Dans cet état, le verbe est une sorte de nom, puisqu’il présente à l’esprit l’idée d’une modification existante, comme étant ou pouvant être le sujet d’autres modifications ; & il figure en effet dans le discours comme les noms : de-là ces façons de parler, dormir est un tems perdu ; dulce & decorum est pro patriâ mori : dormir, dans la premiere phrase, & mori, dans la seconde, sont des sujets dont on énonce quelque chose. Voyez Nom.

Dans les langues qui n’ont point de cas, cette espece de nom paroît sous la même forme dans toutes les occurrences. La langue greque elle-même qui admet les cas dans les autres noms, n’y a point assujetti ses infinitifs ; elle exprime les rapports à l’ordre de l’énonciation, ou par l’article qui se met avant l’infinitif au cas exigé par la syntaxe greque, ou par des prépositions conjointement avec le même article. Nous disons en françois avec un nom, le tems de dîner, pour le dîner, &c. & avec un verbe, le tems d’aller, pour aller, &c. de même les Grecs disent avec le nom, ὥρα τοῦ ἀρίστου, πρὸς τὸ ἄριστον, & avec le verbe, ὥρα τοῦ πορεύεσθαι, πρὸς τὸ πορεύεσθαι.
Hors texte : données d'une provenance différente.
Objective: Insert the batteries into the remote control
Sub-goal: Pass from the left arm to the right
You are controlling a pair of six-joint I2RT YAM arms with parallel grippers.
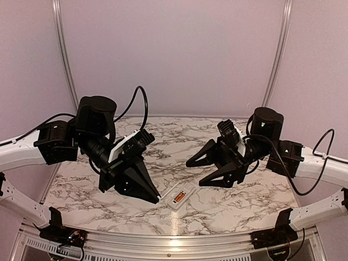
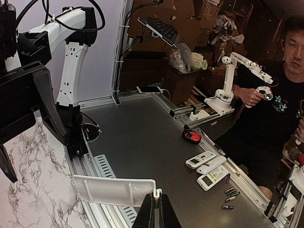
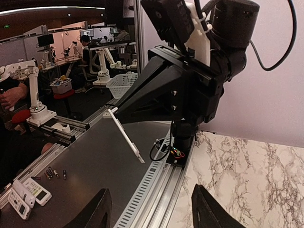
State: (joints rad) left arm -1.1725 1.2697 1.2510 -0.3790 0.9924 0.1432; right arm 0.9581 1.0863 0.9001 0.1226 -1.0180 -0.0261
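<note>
We see the remote control lying face down near the front middle of the bench, with the recess in its back open to us. It is a small white plastic bar, hard and smooth. We think it is very light, so a push could make it slide on the shiny, stone-look top. The best place to hold it looks like across its two long sides, not over the open recess. Inside we see one of the batteries, orange-red, but we cannot tell if both are in. They are tiny, round and smooth, so they could roll or slip, and we would pinch one across its middle. The left jaws are squeezed tight on a thin, flat white lid, just beside the remote's near end. The lid looks bendy and easy to snap. The right jaws hang about half open with nothing in them, up off the bench near the remote's far side.
</note>
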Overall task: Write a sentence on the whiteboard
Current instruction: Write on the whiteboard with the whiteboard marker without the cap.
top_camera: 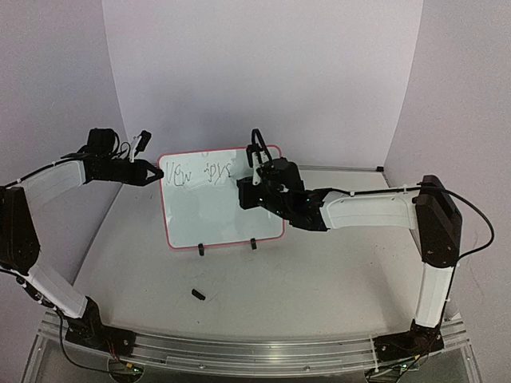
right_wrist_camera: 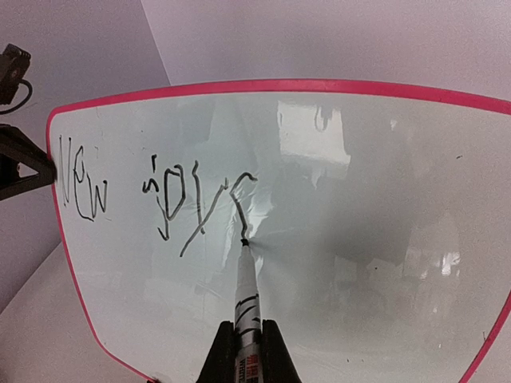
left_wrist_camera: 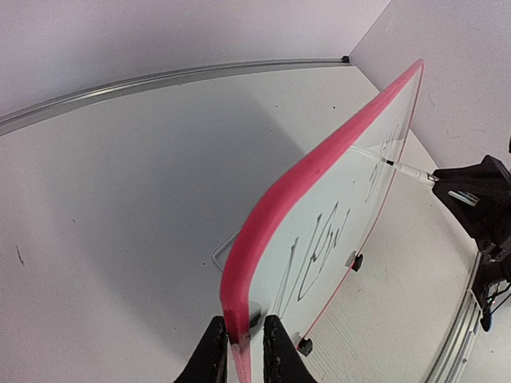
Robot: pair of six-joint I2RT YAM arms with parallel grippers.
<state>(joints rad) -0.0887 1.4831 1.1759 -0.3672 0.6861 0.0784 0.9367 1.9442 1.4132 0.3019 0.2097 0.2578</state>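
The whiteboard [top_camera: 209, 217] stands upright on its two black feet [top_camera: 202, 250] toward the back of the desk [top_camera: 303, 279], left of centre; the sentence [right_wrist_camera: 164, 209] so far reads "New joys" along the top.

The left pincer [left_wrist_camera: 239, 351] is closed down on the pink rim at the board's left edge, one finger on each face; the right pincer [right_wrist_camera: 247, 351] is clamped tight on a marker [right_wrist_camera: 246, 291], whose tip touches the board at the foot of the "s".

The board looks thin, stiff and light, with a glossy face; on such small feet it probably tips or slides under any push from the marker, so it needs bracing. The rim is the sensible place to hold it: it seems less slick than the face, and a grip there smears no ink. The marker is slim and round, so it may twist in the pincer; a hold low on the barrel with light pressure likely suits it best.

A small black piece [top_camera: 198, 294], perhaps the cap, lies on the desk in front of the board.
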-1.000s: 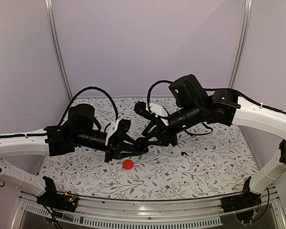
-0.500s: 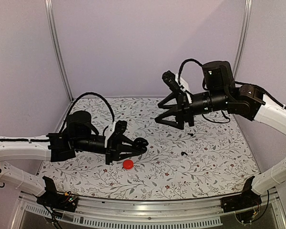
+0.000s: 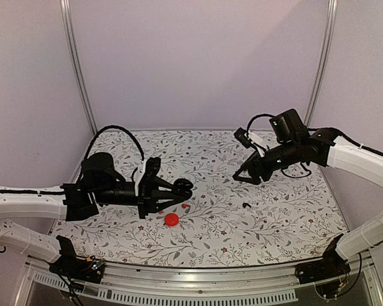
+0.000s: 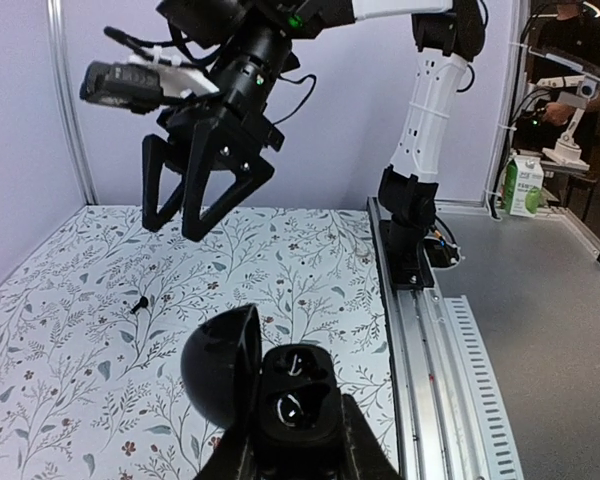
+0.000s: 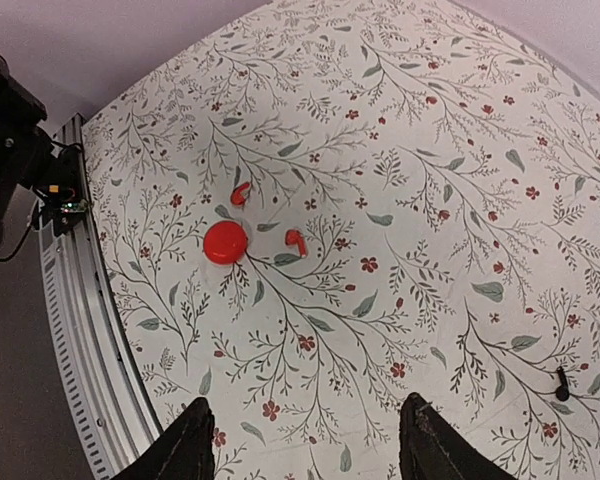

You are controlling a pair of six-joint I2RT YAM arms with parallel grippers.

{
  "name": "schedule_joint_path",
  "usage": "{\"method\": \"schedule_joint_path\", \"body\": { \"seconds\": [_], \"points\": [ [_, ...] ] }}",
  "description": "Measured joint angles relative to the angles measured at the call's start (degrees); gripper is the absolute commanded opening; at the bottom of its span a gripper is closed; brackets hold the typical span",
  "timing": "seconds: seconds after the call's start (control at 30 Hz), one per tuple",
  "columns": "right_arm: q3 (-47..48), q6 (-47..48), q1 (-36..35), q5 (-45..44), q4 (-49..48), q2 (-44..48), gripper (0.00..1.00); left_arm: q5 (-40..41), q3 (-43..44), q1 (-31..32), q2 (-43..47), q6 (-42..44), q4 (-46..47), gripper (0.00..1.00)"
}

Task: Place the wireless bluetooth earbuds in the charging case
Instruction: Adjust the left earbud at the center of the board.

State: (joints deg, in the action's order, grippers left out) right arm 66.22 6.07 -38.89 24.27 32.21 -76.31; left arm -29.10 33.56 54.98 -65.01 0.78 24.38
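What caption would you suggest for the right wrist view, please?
Open right gripper above two red earbuds, a red case and a black earbud.

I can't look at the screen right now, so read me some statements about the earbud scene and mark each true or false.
The left fingers grip an open black charging case. True.
The right fingers hold a red earbud. False: they stand open and empty.
Two red earbuds lie loose near the red round case. True.
The black earbud sits inside the red round case. False: it lies loose on the floral table cover.
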Motion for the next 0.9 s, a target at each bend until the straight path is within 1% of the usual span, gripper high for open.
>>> {"method": "schedule_joint_path", "body": {
  "seconds": [0.13, 0.37, 0.9],
  "points": [
    [-0.2, 0.5, -0.1, -3.0, 3.9, -4.5, 0.56, 0.1, -0.8, -0.2, 0.9, -0.2, 0.6, 0.02],
    [0.0, 0.8, -0.1, -9.4, 8.9, -14.3, 0.55, 0.3, -2.3, -0.4, 1.5, -0.3, 1.5, 0.02],
    [1.7, 0.8, -0.1, -16.0, 11.6, -23.5, 0.51, 0.3, -2.9, -0.4, 1.7, 0.2, 1.5, 0.02]
  ]
}}
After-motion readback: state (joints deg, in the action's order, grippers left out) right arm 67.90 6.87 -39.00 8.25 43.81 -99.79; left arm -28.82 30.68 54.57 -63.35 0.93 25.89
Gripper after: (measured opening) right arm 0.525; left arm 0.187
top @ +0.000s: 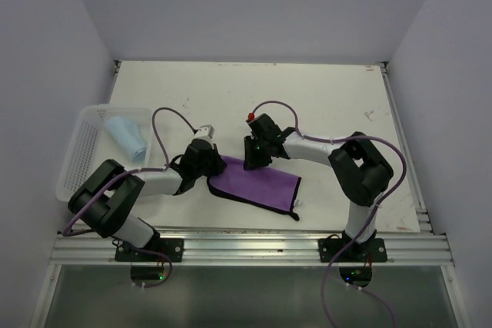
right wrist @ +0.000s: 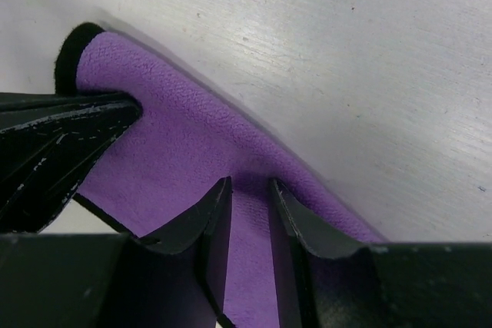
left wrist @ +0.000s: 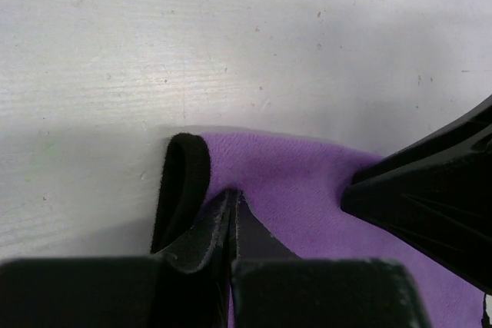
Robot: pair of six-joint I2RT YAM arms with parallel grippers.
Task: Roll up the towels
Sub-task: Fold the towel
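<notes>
The dark towel (right wrist: 177,136), purple face up, is clamped at its edge by the left gripper (left wrist: 233,199). The right gripper (right wrist: 250,190) is set narrowly apart, with the same towel lying between its fingers.

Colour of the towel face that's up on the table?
The towel shows purple, black at its curled edge; clearest in right wrist view.
</notes>
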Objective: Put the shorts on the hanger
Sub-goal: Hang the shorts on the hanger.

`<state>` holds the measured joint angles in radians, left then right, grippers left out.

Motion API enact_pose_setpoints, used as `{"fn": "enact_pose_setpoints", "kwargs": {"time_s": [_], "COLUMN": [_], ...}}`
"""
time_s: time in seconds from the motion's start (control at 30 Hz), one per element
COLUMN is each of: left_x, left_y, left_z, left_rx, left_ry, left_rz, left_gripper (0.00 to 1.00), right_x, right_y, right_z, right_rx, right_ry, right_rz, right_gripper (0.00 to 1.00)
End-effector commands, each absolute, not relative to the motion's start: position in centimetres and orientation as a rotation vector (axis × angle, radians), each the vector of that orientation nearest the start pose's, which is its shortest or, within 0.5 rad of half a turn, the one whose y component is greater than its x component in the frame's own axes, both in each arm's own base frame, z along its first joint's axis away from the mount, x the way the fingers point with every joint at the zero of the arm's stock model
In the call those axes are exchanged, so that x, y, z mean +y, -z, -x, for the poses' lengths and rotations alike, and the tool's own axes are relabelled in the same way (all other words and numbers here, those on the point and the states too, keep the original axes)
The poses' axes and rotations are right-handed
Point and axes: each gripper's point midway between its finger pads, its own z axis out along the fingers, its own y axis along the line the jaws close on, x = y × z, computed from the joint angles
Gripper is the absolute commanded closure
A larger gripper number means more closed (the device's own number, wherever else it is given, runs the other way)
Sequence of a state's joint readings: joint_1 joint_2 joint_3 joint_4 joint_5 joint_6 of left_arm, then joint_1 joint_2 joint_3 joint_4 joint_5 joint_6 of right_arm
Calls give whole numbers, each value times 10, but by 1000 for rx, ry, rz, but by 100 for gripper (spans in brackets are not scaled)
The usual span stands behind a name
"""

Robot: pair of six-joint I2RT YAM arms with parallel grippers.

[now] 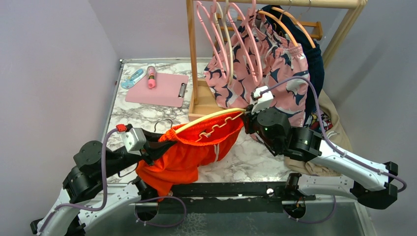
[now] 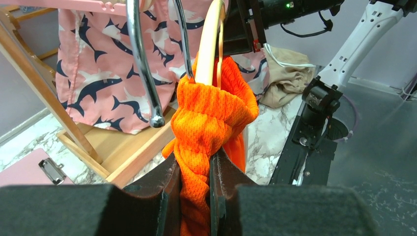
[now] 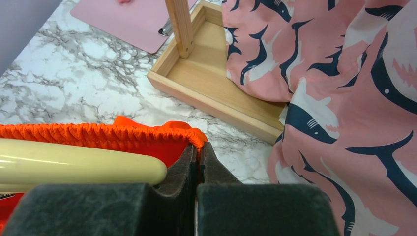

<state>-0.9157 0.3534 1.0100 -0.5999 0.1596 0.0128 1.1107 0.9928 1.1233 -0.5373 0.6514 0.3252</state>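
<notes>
shorts (image 1: 183, 158) strung between left gripper (image 2: 196, 164) and right gripper (image 3: 198, 153), hanger (image 1: 211, 117) inside them

Orange-red shorts (image 1: 189, 150) bunched, waistband stretched along pale-yellow hanger (image 1: 209, 119), held above marble table.

I see bright, even light and soft shadows. The metal hook (image 2: 142, 64) shines, and close things look fuzzy.
</notes>
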Motion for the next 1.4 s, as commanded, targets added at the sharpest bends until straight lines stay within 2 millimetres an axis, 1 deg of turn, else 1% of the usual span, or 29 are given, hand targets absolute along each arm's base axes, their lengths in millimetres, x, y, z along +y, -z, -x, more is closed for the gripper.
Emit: {"fn": "enact_pose_setpoints", "kwargs": {"time_s": [0.0, 0.3, 0.43, 0.6, 1.03, 1.2, 1.37], "left_x": [-151, -151, -153, -152, -154, -160, -170], "left_y": [-400, -386, -381, -368, -330, -323, -315], "left_z": [-86, -91, -93, -101, -115, -120, -123], "left_rx": [1255, 1302, 1318, 1373, 1492, 1520, 1537], "left_ry": [825, 791, 782, 735, 661, 650, 662], "left_rz": [-784, -798, -813, -816, -834, -847, -871], "left_gripper": [100, 100, 100, 100, 100, 100, 100], "right_x": [195, 184, 184, 182, 185, 188, 193], "right_y": [-314, -317, -322, -324, -314, -312, -308], "right_z": [-226, -227, -227, -227, -225, -224, -223], "right_rx": [1853, 1841, 1832, 1831, 1858, 1863, 1872], "right_ry": [-196, -140, -143, -131, -122, -135, -154], "right_rz": [289, 297, 305, 315, 353, 365, 380], "right_gripper": [99, 99, 99, 99, 99, 99, 99]}}
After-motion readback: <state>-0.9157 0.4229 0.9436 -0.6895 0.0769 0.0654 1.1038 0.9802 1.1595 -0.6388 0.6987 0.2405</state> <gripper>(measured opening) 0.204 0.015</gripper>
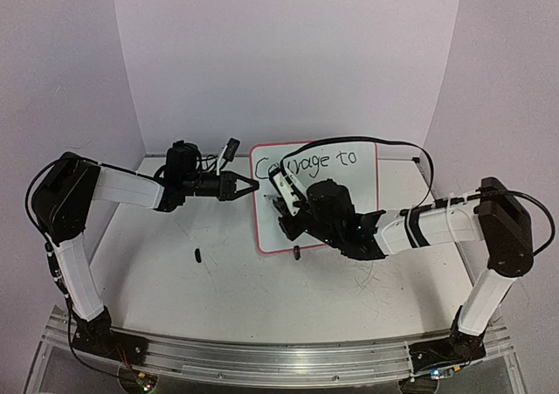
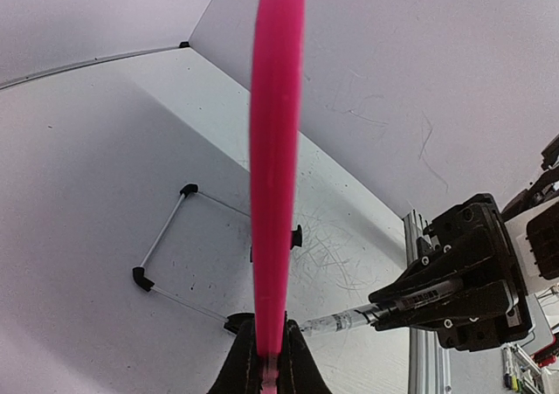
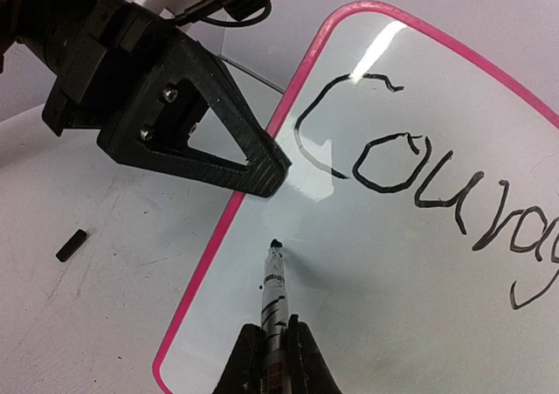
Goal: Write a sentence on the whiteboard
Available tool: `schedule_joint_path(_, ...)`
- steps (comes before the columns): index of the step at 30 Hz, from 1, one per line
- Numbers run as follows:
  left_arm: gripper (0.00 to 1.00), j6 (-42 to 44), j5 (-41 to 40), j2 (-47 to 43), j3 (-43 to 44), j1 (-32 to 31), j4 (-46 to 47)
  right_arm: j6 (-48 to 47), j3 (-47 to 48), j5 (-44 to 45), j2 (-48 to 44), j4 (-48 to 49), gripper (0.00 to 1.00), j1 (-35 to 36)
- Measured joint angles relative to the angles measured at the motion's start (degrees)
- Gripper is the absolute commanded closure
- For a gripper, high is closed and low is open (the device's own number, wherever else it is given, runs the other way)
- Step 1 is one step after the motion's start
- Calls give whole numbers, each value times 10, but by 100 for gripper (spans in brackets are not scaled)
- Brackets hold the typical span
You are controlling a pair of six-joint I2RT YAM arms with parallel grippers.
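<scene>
The whiteboard [image 1: 354, 197], glossy white in a pink frame, stands tilted on the table with "Courage to" written along its top. My left gripper [image 1: 251, 186] is shut on its left edge; in the left wrist view the pink frame [image 2: 275, 149] runs up from between the closed jaws [image 2: 269, 359]. My right gripper [image 1: 284, 206] is shut on a marker [image 3: 273, 293]. The marker's black tip [image 3: 276, 244] rests at the board's surface [image 3: 410, 263], below the "C" and near the left frame. The left gripper's finger [image 3: 218, 141] shows clamped at the board's edge.
A small black cap [image 1: 197, 255] lies on the table left of the board, seen too in the right wrist view [image 3: 72, 245]. A black clip foot [image 1: 297, 252] sits at the board's lower edge. A thin wire stand [image 2: 166, 228] lies behind the board. A black cable [image 1: 384, 146] loops over the top.
</scene>
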Motion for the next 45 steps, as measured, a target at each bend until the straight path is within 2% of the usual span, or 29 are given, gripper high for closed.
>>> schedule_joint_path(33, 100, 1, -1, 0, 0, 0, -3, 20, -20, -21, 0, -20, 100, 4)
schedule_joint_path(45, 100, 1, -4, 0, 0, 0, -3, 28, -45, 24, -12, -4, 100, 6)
Les Latins ont pris une route différente ; ils ont donné à leurs infinitifs des inflexions analogues aux cas des noms ; & comme ils disent avec les noms, tempus prandii, ad prandium, ils disent avec les verbes, tempus eundi, ad eundum.

Ce sont ces inflexions de l’infinitif que l’on appelle gérondifs, en latin gerundia, peut-être parce qu’ils tiennent lieu de l’infinitif même, vicem gerunt. Ainsi il paroît que la véritable notion des gérondifs exige qu’on les regarde comme différens cas de l’infinitif même, comme des inflexions particulieres que l’usage de la langue latine a données à l’infinitif, pour exprimer certains points de vûe relatifs à l’ordre de l’énonciation ; ce qui produit en même tems de la variété dans le discours, parce qu’on n’est pas forcé de montrer à tout moment la terminaison propre de l’infinitif.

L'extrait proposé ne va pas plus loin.